= Directions =
For the records that follow, please set down exactly the lines between the one holding "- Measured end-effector" and the one holding "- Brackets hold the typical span", inclusive, and only those.

[Stored items from a collection]
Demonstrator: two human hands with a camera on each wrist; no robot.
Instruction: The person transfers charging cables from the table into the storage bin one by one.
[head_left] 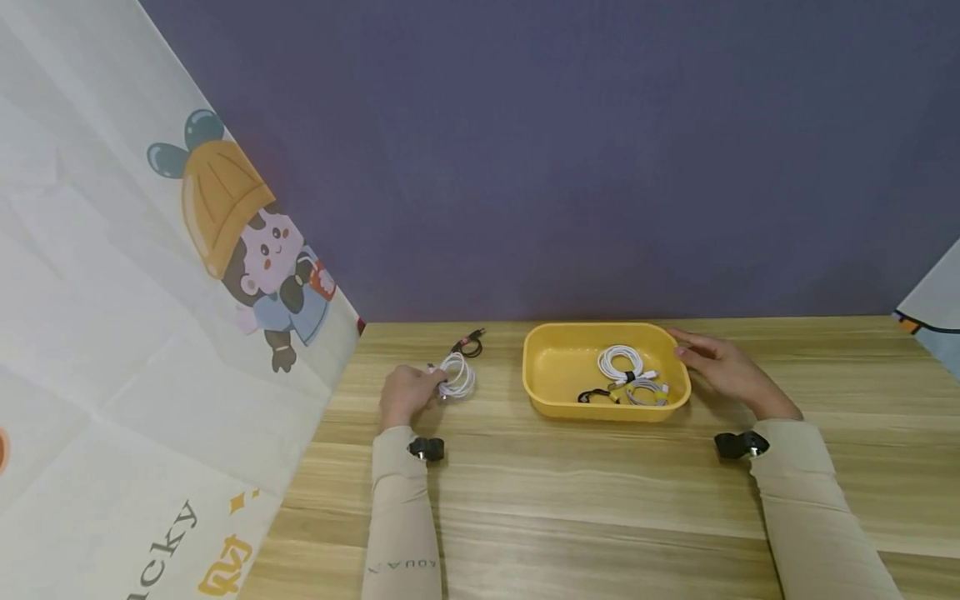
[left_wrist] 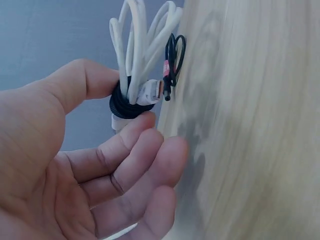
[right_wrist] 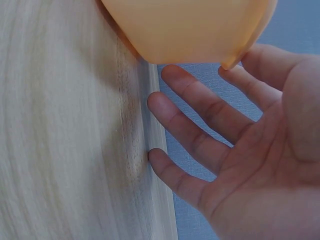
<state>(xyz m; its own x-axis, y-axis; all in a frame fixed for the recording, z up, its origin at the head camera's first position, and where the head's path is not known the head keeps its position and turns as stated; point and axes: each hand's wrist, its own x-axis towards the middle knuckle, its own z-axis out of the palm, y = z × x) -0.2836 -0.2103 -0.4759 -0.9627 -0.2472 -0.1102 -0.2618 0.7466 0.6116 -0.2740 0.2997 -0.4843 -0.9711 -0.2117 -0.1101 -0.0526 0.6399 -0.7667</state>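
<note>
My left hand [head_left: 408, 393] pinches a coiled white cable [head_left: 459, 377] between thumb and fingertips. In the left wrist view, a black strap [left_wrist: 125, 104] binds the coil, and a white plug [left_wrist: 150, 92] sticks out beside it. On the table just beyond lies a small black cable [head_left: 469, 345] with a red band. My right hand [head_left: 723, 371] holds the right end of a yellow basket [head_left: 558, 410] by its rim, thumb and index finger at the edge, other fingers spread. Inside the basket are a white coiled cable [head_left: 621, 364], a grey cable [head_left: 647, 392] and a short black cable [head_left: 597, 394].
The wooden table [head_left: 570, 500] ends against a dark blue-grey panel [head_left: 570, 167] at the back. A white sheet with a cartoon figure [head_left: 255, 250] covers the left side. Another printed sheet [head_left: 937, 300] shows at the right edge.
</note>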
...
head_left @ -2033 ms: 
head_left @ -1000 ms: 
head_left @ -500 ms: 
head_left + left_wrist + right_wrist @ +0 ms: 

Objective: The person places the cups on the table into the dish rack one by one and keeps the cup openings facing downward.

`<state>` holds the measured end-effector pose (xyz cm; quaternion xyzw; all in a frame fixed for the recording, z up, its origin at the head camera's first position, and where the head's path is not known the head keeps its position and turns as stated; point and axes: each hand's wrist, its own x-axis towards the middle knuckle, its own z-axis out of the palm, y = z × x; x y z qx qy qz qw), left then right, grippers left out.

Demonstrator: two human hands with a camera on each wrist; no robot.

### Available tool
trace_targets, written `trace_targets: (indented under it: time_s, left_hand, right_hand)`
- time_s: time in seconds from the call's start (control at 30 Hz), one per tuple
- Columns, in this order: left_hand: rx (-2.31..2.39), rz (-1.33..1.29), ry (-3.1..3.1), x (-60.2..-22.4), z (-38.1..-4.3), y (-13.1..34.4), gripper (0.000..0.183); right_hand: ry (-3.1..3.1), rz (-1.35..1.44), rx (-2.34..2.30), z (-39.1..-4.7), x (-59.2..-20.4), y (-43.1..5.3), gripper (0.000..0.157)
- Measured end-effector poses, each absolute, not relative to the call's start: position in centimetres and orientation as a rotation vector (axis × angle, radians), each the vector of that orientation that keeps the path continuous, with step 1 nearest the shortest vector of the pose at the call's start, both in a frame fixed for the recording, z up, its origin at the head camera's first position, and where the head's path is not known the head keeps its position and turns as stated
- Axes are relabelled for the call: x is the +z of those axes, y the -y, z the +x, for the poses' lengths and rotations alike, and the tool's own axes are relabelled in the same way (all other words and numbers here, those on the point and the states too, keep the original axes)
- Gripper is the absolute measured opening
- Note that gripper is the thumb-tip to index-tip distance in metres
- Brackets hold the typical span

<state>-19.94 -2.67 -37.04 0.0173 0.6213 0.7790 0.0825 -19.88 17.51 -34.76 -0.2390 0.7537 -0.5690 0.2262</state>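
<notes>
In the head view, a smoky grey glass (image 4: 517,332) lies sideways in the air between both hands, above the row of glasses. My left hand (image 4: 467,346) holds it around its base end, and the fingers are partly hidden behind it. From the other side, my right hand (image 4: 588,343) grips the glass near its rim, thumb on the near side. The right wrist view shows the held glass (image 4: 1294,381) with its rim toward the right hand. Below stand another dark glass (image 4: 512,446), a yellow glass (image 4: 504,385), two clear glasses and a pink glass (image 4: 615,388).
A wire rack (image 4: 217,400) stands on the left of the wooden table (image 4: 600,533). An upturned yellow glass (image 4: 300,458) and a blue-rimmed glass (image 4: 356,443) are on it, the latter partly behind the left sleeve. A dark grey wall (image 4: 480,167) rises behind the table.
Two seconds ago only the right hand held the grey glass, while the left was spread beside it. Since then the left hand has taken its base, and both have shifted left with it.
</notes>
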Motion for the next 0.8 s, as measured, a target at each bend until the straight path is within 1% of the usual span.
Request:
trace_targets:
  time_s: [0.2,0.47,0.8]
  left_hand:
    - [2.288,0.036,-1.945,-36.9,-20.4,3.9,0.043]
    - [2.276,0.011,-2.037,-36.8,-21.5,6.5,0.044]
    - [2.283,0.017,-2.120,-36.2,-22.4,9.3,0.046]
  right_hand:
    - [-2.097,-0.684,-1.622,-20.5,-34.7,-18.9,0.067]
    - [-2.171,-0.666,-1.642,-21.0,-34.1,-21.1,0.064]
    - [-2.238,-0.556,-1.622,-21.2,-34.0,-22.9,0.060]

= Reply to the task =
- Measured end-effector poses, each absolute, not relative to the call's start: position in centimetres and orientation as a rotation vector (axis × angle, radians), each the vector of that orientation that keeps the path continuous, with step 1 nearest the shortest vector of the pose at the call's start, both in a frame fixed for the recording, z up, its origin at the head camera's first position, and where the head's path is not known the head keeps its position and turns as stated
- Axes are relabelled for the call: x is the +z of those axes, y the -y, z the +x, for the poses' lengths and rotations alike, and the tool's own axes are relabelled in the same way (all other words and numbers here, those on the point and the states too, keep the original axes)
- Gripper is the absolute measured opening
- Note that gripper is the thumb-tip to index-tip distance in metres
- Brackets hold the typical span

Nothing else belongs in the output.